Description of the task
The answer is every line of the records that holds the word "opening", copied in full.

Saved entries
━━━━━━━━
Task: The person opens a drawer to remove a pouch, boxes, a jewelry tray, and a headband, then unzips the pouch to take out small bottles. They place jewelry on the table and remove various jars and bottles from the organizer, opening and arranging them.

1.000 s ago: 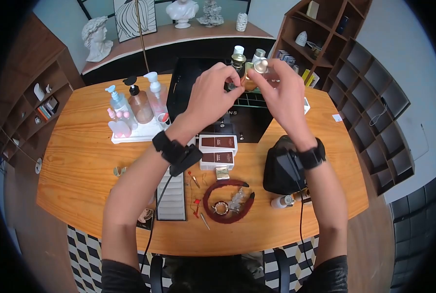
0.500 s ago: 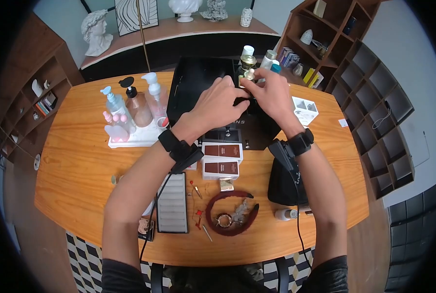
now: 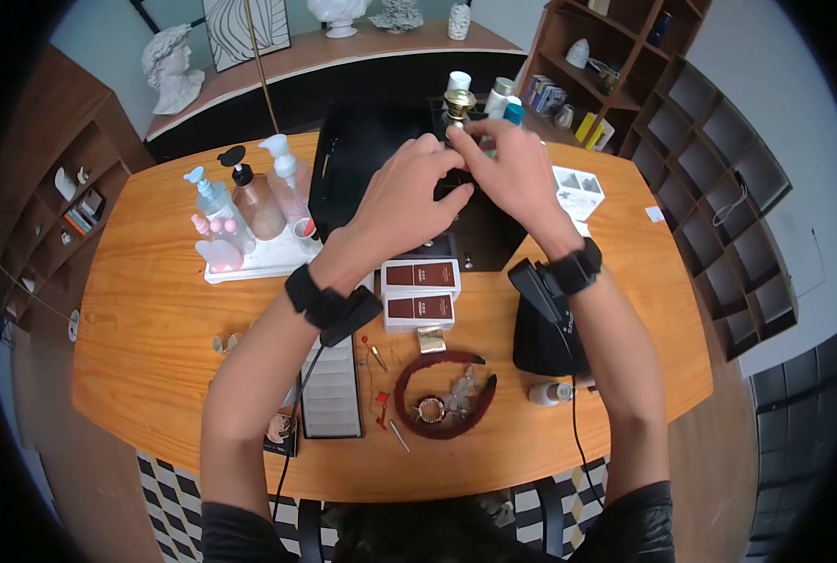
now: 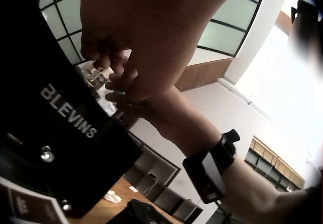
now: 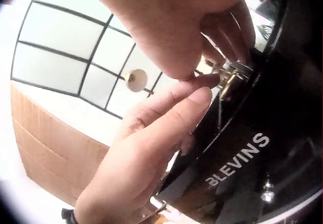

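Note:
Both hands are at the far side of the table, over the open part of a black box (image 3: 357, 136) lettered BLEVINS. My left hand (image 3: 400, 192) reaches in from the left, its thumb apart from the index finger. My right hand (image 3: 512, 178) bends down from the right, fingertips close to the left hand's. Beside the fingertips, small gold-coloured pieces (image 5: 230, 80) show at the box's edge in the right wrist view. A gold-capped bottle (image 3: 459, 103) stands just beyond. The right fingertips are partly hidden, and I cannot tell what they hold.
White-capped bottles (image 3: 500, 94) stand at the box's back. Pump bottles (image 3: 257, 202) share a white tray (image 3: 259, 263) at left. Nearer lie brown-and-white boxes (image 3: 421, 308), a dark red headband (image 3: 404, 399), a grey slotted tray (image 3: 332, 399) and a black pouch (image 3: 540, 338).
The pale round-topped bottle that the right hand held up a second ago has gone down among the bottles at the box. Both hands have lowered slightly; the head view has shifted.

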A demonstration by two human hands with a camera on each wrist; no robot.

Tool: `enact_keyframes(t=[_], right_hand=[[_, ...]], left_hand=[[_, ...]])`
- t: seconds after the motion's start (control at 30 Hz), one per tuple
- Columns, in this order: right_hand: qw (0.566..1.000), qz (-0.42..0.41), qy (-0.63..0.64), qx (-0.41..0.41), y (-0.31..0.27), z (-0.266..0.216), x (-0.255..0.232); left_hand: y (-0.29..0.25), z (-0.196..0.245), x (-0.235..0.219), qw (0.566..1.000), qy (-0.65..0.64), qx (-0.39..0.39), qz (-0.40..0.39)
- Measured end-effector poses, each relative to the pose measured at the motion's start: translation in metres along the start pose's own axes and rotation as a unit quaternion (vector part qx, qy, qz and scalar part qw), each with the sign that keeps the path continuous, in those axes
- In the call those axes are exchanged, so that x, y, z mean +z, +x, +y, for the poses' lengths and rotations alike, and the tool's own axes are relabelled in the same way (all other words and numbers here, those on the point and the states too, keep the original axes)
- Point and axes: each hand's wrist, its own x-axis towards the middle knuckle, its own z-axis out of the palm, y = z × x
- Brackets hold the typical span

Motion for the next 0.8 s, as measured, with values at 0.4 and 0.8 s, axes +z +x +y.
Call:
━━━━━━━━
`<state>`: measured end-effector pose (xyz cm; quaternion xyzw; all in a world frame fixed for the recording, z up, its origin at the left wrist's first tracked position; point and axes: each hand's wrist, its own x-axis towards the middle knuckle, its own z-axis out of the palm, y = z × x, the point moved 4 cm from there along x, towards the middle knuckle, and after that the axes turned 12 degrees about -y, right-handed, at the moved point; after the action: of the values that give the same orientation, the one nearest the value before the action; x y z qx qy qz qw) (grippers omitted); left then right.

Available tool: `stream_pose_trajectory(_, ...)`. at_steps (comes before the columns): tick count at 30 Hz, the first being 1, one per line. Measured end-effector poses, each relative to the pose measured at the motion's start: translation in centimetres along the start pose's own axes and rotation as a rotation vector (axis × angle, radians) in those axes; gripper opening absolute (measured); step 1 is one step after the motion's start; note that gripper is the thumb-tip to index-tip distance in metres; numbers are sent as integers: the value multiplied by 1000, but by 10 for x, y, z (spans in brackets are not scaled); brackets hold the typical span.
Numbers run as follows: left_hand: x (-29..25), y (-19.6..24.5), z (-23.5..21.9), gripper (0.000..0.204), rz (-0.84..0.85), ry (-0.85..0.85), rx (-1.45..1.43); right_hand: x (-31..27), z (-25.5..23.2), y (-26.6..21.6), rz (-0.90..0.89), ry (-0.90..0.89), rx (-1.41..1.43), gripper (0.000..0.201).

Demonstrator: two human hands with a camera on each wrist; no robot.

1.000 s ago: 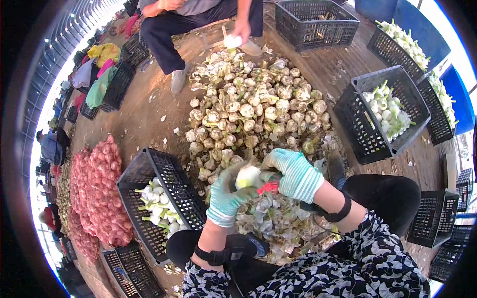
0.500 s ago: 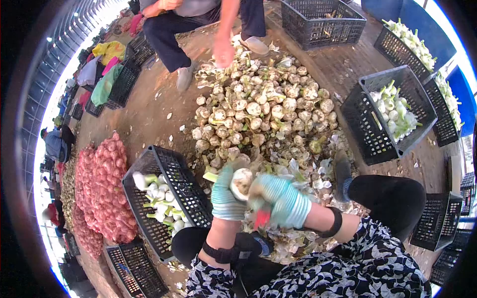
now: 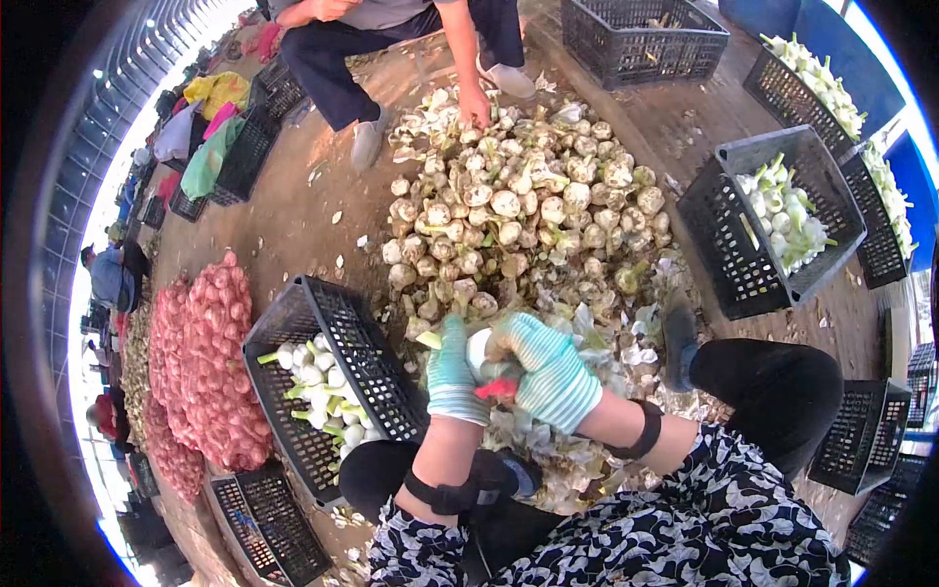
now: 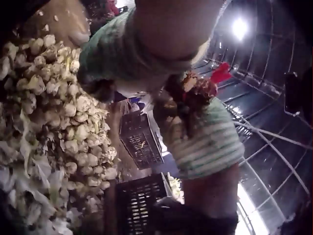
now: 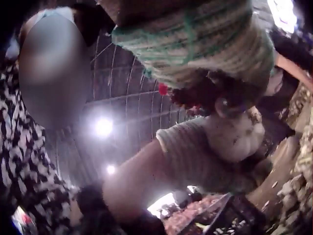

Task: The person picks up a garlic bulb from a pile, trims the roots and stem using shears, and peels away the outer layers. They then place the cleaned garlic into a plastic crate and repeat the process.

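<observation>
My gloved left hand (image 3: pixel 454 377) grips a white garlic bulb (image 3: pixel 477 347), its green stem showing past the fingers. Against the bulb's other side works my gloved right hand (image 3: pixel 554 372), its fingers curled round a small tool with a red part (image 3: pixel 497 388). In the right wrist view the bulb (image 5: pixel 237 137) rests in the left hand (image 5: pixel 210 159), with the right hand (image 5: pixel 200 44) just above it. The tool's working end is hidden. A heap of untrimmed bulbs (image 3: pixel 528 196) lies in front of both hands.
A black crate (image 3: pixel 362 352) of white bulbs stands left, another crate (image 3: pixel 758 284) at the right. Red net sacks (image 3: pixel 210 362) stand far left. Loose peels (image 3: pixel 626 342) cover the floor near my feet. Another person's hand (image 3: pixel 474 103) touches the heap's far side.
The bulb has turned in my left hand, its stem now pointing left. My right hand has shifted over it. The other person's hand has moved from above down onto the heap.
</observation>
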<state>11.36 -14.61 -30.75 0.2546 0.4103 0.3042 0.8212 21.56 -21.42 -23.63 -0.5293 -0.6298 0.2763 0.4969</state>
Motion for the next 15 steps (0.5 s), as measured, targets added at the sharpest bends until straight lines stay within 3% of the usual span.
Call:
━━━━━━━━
Answer space
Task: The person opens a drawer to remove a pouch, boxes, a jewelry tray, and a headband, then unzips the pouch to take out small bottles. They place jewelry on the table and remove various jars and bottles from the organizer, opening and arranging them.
Available tool: `stream_pose_trajectory(_, ...)`. at_steps (comes before the columns): tick count at 30 Hz, the first being 1, one per line. Measured end-effector poses, each relative to the pose measured at the motion's start: translation in centimetres along the start pose's own axes and rotation as a rotation vector (axis × angle, radians) in those axes; gripper opening absolute (measured); step 1 is one step after the motion's start; note that gripper is the thumb-tip to index-tip distance in metres; numbers are sent as integers: the value multiplied by 1000, but by 10 for x, y, z (spans in brackets are not scaled); brackets hold the typical span.

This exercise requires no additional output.